To delete User Names and Group Names:

  1. From the left navigation pane of the Privilege Manager console, select Computer Groups.

  2. From a computer group, select Scheduled Jobs.

  3. Click Create Scheduled Job.

  4. From the Create Scheduled Job window, enter a Name and Description – ensuring each is meaningful and aligned with the task you are scheduling.

  5. From the Client Command drop-down list box, select Local Security Delete Command.

  6. Click Create.

  7. Scroll to the Job Settings section of the page that opens, entering text in the appropriate User Names and Group Names fields. Enter one name per line, pressing ENTER to add multiple entries in one or both fields.

    Neither the User Names nor Group Names fields are case sensitive; however, you must spell each name correctly. For example, entering JOHN DOE, john doe, or John DoE will delete user: John Doe. Entering John Doee will not remove the John Doe user. Also, you cannot append the computer name_domain name to a user name; PMQA1Z-1234-1\JohnDoe123 will not remove the JohnDoe123 user. Similarly, relative to Group Names, entering GROUP ONE, group one, or Group OnE will delete: Group One. Entering Group 1 will not remove the Group One group name.

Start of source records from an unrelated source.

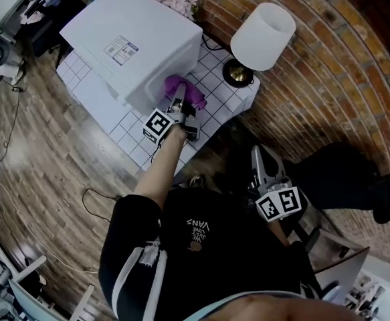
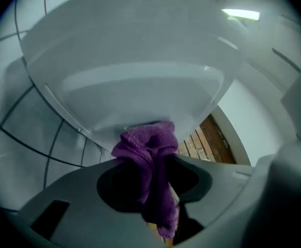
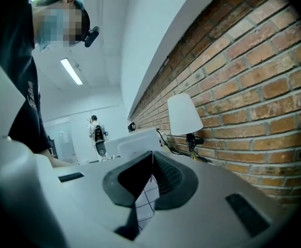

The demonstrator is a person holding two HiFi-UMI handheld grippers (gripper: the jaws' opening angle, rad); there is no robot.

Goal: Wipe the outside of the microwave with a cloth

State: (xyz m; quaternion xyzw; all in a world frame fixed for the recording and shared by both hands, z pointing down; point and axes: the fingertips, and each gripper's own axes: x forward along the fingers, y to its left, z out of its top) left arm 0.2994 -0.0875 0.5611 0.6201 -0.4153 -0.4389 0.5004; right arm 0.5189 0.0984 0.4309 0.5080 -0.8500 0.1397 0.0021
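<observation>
A white microwave stands on a white tiled table. My left gripper is shut on a purple cloth and holds it against the microwave's lower side wall. In the left gripper view the cloth is bunched between the jaws and touches the curved white microwave just ahead. My right gripper hangs low at the person's side, away from the table, shut with nothing between its jaws. In the right gripper view that gripper faces the microwave from afar.
A lamp with a white shade and dark base stands on the table's right corner, near the brick wall. A black cable lies on the wooden floor. Another person stands far off in the right gripper view.
</observation>
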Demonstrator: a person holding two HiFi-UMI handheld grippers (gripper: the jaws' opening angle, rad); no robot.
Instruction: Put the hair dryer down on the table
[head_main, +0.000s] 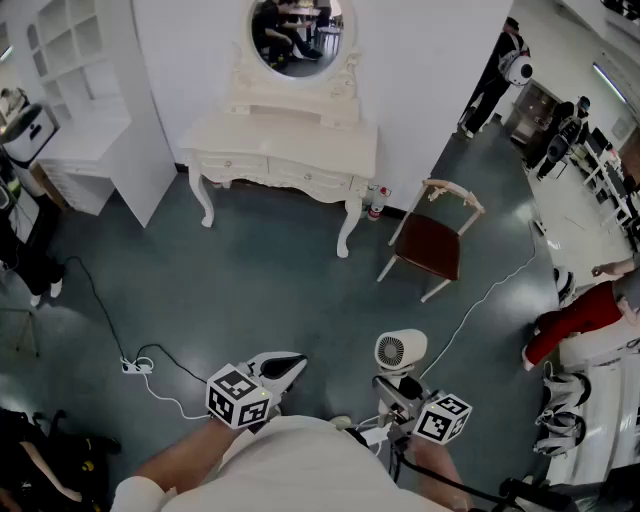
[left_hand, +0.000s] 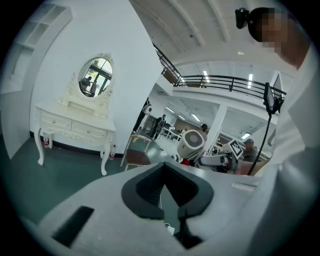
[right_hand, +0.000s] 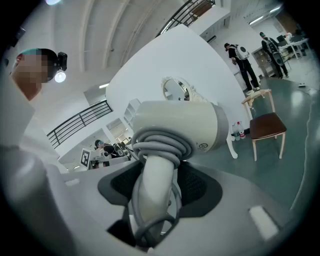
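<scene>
Head view, looking steeply down over a wide grey-green floor (head_main: 250, 270): shows a white dressing table (head_main: 290, 132) under an oval mirror (head_main: 297, 35) against the far wall, its top bare, well apart from the person holding the tools. Places a wooden chair (head_main: 432, 242) with a dark seat on the open floor between table and person, off to the right. Finds the left gripper (head_main: 285, 368) low at the foot of the frame; reads, in the left gripper view, as drawn together to a bare sliver, with nothing between the jaws. Finds the right gripper (head_main: 398, 385) near it on the other side, clamped on the handle of the white hair dryer (head_main: 400, 352), with the round grille showing above. Confirms the hold in the right gripper view: dark pads pressed to either side of the handle, barrel lying across the top. Shows a grey cord (right_hand: 161, 142) coiled round the upper handle and looping down between the pads. Puts the hair dryer in the air over the floor, nowhere near a resting surface. Looks like the carrying step, with the putting-down not yet begun. Calls next, in all likelihood, for a walk across the open floor, keeping clear of the chair, then a slow lowering onto the bare tabletop, dryer laid on its side rather than stood on end, and only then a parting of the right jaws. Leaves the empty left gripper free to steady the barrel or the loose cord if needed.
</scene>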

  8. Accept the default Yes position of the Remove User Folders switch to delete the associated user folders (c:\users). Slide this switch to the left or No position if you do not want to delete these folders.

  9. To schedule the job run frequency, click Add Trigger. Here, you can establish run dates and times, managing the job schedule using Privilege Manager. Alternatively, you can disregard Add Trigger, running scheduled jobs on an ad hoc basis from the agent workstation.

  10. To store your updates, click Save Changes. The Inactive switch appears near the top right of the page. You can slide this switch to the right, activating the scheduled job.